▶ **AIM OF THE TASK**
Which lines of the data contain the string "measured"? Copy every one.

┄┄┄┄┄┄┄┄┄┄

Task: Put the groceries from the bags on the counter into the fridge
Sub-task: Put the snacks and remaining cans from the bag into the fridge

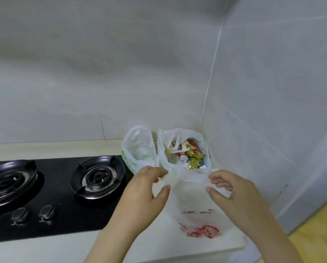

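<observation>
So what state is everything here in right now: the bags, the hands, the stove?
Red-printed bag, mouth open, nearest the camera.
Middle bag, open, groceries showing inside.
Green-printed bag, open, contents unclear.
Red can, lying on its side in the middle bag.
Gas stove, both burners unlit.
Left hand, fingers curled at the red-printed bag's rim; grip unclear.
Right hand, the same.

Three bags (197,205), two burners (98,176), two knobs (46,212) (one can (183,157) visible)
</observation>
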Demonstrator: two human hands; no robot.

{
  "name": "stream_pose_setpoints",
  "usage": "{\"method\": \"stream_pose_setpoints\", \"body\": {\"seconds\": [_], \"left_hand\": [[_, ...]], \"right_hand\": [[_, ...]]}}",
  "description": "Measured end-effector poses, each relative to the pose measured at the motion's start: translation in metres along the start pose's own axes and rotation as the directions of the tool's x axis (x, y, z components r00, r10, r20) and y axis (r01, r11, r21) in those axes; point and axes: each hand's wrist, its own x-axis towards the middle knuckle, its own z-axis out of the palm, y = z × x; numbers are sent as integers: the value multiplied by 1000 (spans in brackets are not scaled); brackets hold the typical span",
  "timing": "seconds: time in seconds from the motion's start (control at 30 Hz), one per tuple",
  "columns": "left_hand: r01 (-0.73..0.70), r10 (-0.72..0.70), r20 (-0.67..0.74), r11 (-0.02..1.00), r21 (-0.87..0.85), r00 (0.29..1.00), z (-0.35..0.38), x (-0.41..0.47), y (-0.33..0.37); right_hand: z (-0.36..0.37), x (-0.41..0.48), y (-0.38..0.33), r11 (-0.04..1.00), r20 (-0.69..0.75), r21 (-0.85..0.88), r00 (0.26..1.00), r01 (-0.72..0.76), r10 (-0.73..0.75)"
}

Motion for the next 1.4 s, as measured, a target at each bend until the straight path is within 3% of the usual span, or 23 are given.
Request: {"method": "stream_pose_setpoints", "body": {"seconds": [0.4,0.7,0.93,1.4], "left_hand": [[54,-55,101,998,11,993,65,94,-23],[14,-6,140,998,-59,990,76,171,-56],[43,-26,210,996,-80,977,93,202,-86],[109,-119,277,993,51,953,149,272,-118]], "right_hand": [[12,92,70,994,88,3,990,-110,110],[30,149,74,985,55,-36,984,-170,172],[54,183,89,973,125,-72,966,-220,228],[91,279,152,963,261,-72,927,-260,270]]}}
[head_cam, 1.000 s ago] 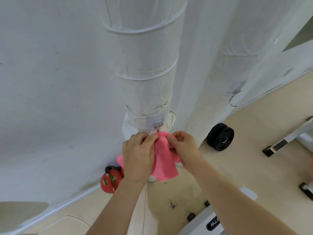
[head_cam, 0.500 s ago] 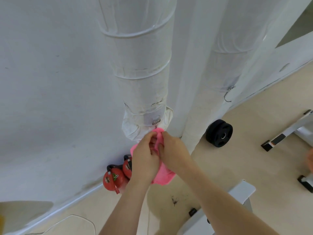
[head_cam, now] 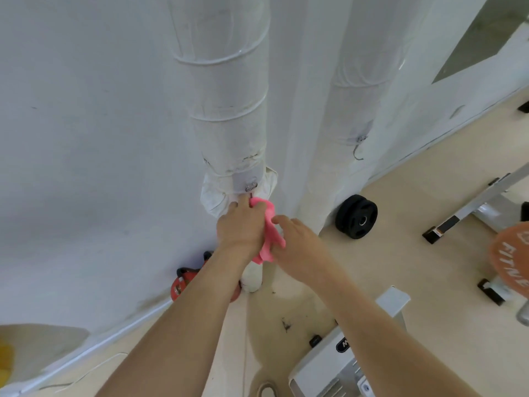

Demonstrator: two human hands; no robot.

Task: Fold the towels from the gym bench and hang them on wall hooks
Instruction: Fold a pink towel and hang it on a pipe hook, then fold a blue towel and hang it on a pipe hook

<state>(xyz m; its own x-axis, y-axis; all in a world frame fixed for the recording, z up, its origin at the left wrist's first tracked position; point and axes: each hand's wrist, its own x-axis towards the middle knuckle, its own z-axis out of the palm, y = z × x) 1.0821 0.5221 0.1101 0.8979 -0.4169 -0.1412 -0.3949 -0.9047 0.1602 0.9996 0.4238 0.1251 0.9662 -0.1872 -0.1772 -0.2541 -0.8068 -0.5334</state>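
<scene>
A small pink towel (head_cam: 269, 233) hangs bunched against a white wrapped pipe (head_cam: 226, 110), just under a metal hook (head_cam: 251, 187) strapped to that pipe. My left hand (head_cam: 239, 227) grips the towel's top edge right below the hook, fingers curled on the cloth. My right hand (head_cam: 297, 242) lies beside the towel's right side with its fingers relaxed and the fingertips touching or nearly touching the cloth. A second bare hook (head_cam: 358, 147) hangs from the neighbouring wrapped pipe (head_cam: 355, 90) to the right.
A black weight plate (head_cam: 356, 216) leans on the floor at the right pipe's base. Red kettlebells (head_cam: 183, 285) sit by the wall at the left. A white bench frame (head_cam: 469, 213) and an orange plate (head_cam: 509, 267) stand at right; grey equipment (head_cam: 337, 365) is near my feet.
Both hands pinched the towel's top before; now my right hand has let go and drawn back to the right, while my left hand keeps the towel up at the hook.
</scene>
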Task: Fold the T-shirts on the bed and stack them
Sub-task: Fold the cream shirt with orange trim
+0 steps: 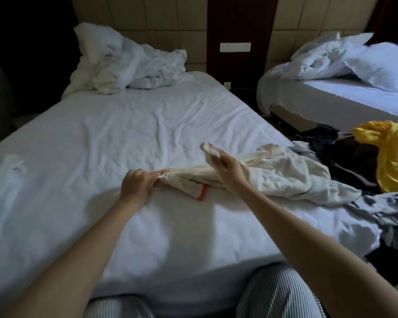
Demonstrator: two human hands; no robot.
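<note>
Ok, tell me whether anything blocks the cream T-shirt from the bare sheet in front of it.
Nothing visible does. Left hand and right hand grip the cream orange-trimmed T-shirt; the white bed sheet ahead shows only wrinkles.

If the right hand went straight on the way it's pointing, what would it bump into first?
Probably nothing soon: beyond the T-shirt corner that the right hand grips lies bare bed sheet. Farther along that line sits the crumpled bedding, though depth is hard to judge.
</note>
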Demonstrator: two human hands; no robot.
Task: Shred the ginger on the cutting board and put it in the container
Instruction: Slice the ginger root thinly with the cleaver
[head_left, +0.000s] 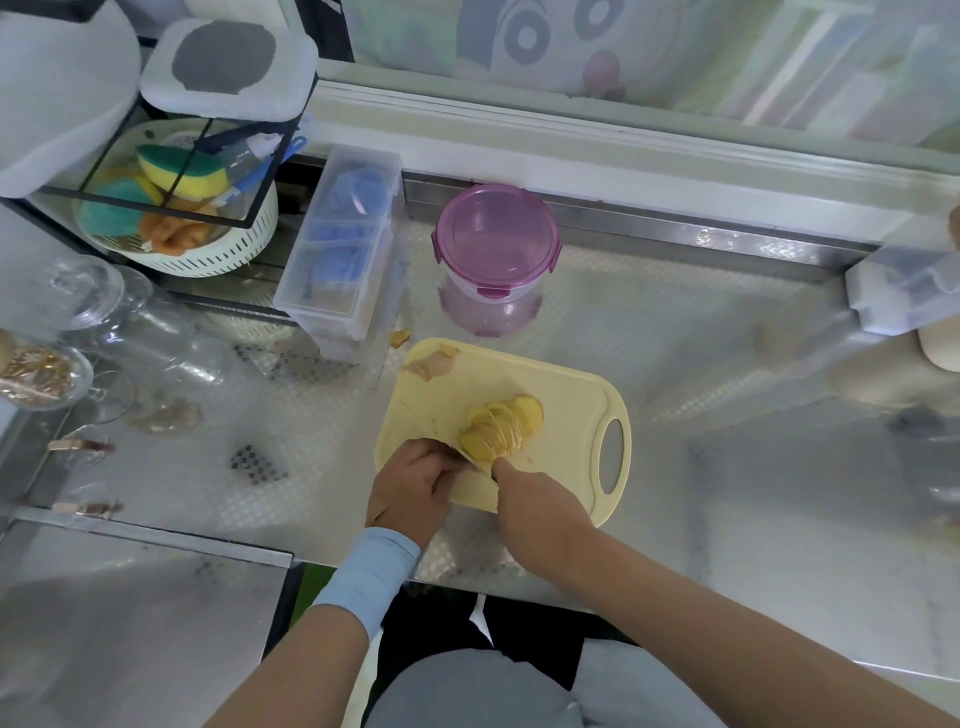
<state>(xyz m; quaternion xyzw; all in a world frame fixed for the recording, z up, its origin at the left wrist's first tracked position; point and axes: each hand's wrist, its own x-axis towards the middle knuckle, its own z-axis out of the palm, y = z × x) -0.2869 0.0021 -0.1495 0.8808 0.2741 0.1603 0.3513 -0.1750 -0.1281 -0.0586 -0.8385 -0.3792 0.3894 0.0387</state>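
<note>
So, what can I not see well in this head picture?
Head view:
- knife: handle hidden in the left hand, blade mostly covered by both hands.
- right hand: its own back hides how its fingers meet the ginger slices.
- purple-lidded container: tinted lid hides the contents.
- clear box: cut off by the right edge.

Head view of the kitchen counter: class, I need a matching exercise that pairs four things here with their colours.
Things:
1. cutting board
2. container lid
3. wrist sleeve
4. slotted basket

Colours:
A. light blue
B. white
C. pale yellow
D. purple

Pairs: 1-C, 2-D, 3-A, 4-B
</note>
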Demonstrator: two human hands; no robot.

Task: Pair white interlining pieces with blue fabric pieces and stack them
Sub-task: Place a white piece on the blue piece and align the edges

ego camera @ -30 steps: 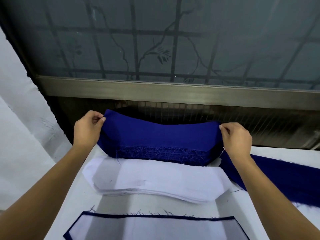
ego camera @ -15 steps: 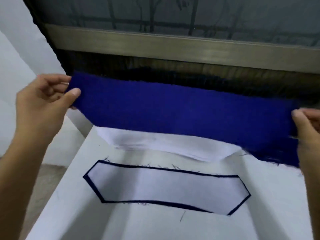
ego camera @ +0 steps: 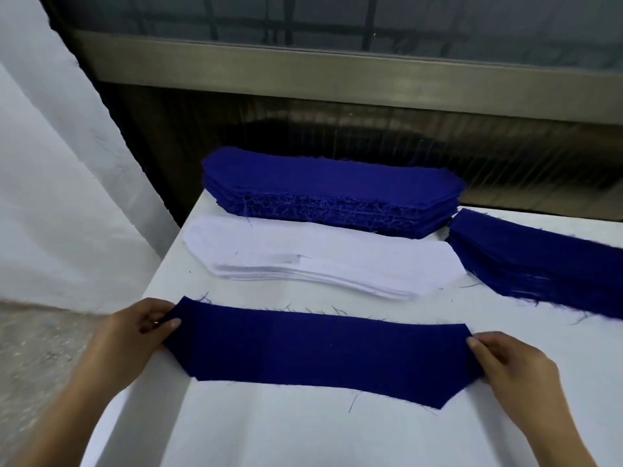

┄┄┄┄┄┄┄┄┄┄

▶ **YOUR SOLUTION**
  "description": "Measured end-effector poses, each relative to the pose measured at the motion's start: translation in metres along the start pose's own axes and rotation as the directions of the tool's x axis (x, y, z components r00, r10, r20) and y axis (r01, r11, r21) in those axes; point and axes: each hand's wrist, its own x-axis towards the middle knuckle, its own z-axis out of the palm, y = z × x; numbers are sent as integers: the value multiplied by 1000 (spans in brackets are not scaled); brackets hold the typical span",
Motion for the next 1.4 s, as measured, a target at each bend until the straight path is within 3% of the usual span, or 23 are given.

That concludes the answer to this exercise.